Most of my work has been as an intentional interim and this is what I usually do.
An intentional interim isn’t just watching the flock until the next shepherd arrives. The intentional interim is there to prepare the church for the next season of its life by making some intentional changes. This interim may have a background not just as a pastor, but as a pastor of turnaround churches. When I serve in a roll like this, I’m looking to help the churches consider what changes they need to make, and then help to make those changes.
This interim may be involved in conflict resolution within the church, strategic planning, team building, staff assessment, etc. This type of interim is valuable, especially if a church has not experienced change in quite some time. This interim will likely be in place for around a year to implement various stages of assessment and enhancement or healing.
In the times I have served as an intentional interim, the church often stops looking for a senior pastor during that season. (For example, saying, “We are going to pause the process for a year, get focused on a few things, and then restart the process.)
Either way, the intentional interim is the most hands-on approach.
Partners to an Interim
There are a couple of partners who can help with the interim by coming alongside. I’ve often used others to help me lead and make changes during an interim. Sometimes, people on staff do this, but I’ve often used people outside (either an interim facilitator or a coach) during the interim.
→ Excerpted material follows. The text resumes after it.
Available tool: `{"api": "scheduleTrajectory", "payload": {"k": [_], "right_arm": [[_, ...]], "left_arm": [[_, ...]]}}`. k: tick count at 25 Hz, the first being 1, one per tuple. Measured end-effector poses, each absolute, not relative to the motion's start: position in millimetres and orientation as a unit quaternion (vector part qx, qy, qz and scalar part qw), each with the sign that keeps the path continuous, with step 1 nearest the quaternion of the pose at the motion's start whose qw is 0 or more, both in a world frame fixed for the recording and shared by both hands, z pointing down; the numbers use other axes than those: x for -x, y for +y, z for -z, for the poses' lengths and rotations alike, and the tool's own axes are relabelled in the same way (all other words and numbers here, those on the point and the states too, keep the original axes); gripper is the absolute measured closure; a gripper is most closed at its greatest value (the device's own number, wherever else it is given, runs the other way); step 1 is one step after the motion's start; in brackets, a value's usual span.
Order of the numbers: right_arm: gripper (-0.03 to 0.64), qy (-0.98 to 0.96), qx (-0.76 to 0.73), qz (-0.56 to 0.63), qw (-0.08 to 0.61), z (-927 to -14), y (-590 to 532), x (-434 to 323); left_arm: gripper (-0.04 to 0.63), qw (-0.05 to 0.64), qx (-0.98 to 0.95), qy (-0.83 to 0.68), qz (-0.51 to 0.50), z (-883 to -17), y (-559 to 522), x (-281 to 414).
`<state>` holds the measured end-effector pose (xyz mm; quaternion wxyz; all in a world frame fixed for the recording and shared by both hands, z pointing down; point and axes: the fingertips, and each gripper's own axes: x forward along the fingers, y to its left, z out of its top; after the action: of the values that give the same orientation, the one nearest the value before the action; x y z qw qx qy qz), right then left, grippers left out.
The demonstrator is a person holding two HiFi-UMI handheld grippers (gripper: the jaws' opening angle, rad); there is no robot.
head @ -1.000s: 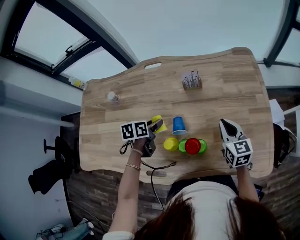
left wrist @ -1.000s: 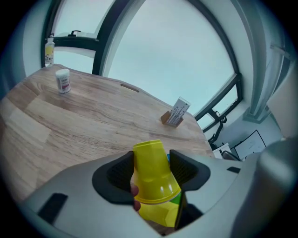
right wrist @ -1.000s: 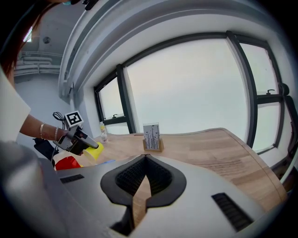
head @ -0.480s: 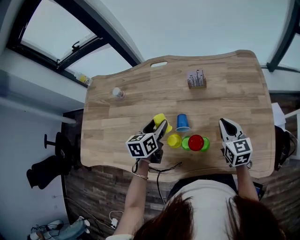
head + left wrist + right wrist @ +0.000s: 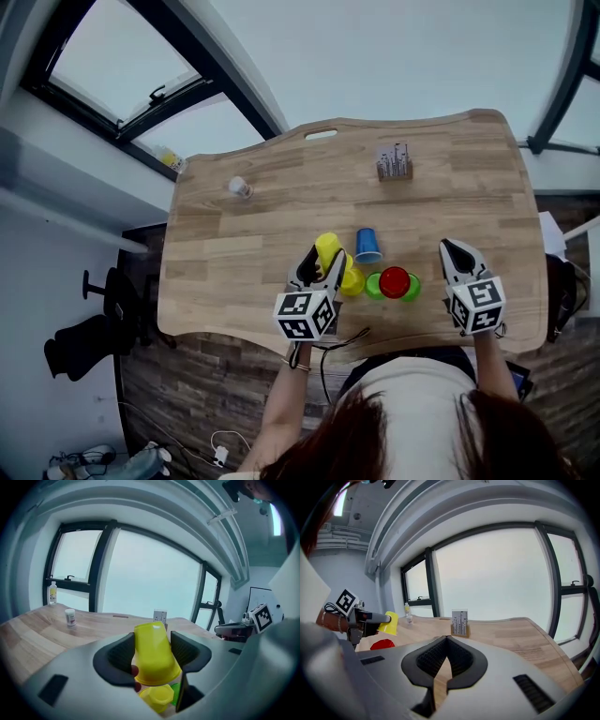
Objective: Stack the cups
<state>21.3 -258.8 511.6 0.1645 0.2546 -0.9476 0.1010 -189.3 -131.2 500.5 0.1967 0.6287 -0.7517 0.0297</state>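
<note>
My left gripper (image 5: 324, 257) is shut on a yellow cup (image 5: 327, 247), held upside down off the wooden table (image 5: 234, 262). In the left gripper view that yellow cup (image 5: 153, 654) fills the gap between the jaws, and a second yellow cup (image 5: 157, 698) stands just below it. The second yellow cup (image 5: 353, 282) sits on the table beside a red cup (image 5: 395, 280) that rests among green cups (image 5: 411, 288). A blue cup (image 5: 367, 245) stands upside down behind them. My right gripper (image 5: 456, 253) hovers to the right of the cups, shut and empty.
A card holder (image 5: 394, 162) stands at the table's far side and a small white bottle (image 5: 240, 187) at the far left. A black cable (image 5: 330, 337) hangs over the near edge. In the right gripper view, the card holder (image 5: 460, 623) is straight ahead.
My left gripper has lifted the yellow cup, rolled, and carried it right until it hangs by the second yellow cup. The right gripper has stayed shut, almost in place.
</note>
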Motion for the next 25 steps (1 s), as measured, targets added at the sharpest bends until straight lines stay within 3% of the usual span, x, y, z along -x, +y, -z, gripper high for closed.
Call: {"api": "scheduleTrajectory", "payload": {"k": [15, 25], "right_arm": [[0.589, -0.948, -0.256, -0.077, 0.174, -508.8, -257.5, -32.7], [0.589, -0.949, -0.25, -0.058, 0.184, -508.5, -250.0, -41.2]], "left_arm": [[0.337, 0.079, -0.614, -0.784, -0.051, -505.1, -113.0, 156.7], [0.337, 0.053, -0.602, -0.795, -0.046, -521.1, -108.3, 137.4]]}}
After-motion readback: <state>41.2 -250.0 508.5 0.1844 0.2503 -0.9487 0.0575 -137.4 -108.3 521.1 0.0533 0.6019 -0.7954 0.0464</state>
The interim facilitator works with an intentional interim pastor. While the interim pastor focuses on the spiritual development of the congregation as it opens the next chapter of ministry, the facilitator works more on the logistics of helping the churches address organization issues. Think of this as more of an administrative role in the process. For example, budgets need to be addressed, staff functions evaluated, and more. That doesn’t make it unspiritual, but it is more the nuts and bolts issues that need to be addressed.
Coach during the Interim
Coaching is another ministry that is tied to the interim process. Sometimes, the coach is someone who works for the interim, or sometimes just for the church. Also, the coach can help the church transition from interim to new church. So, instead of leaving a church as soon as a new pastor is in place, coaches help provide continuity and stability as a new pastor arrives to complete the transition.
What’s Best for Your Church?
Each church situation requires prayer and good counsel.
There isn’t one type of interim that is best for all churches. Each type of interim brings something specific to the table. The key is to determine which is best for your church to take it to the next level of ministry and mission. For many, the term ‘interim’ brings to mind negative feelings of waiting. However, this critical ‘meanwhile’ time may actually be what many of our churches need to jumpstart a new passion for gospel proclamation and witness.
At Moody Church, we’ve been saying, “Moody Church is not on pause; it’s on mission.” That’s a key theme I share at all churches where I serve.
The church is not the pastor and the pastor is not the church. As such, the ministry of the interim is key to keep that church on mission.
Ed Stetzer holds the Billy Graham Distinguished Chair of Church, Mission, and Evangelism at Wheaton College, is Executive Director of the Billy Graham Center, and publishes church leadership resources through Mission Group.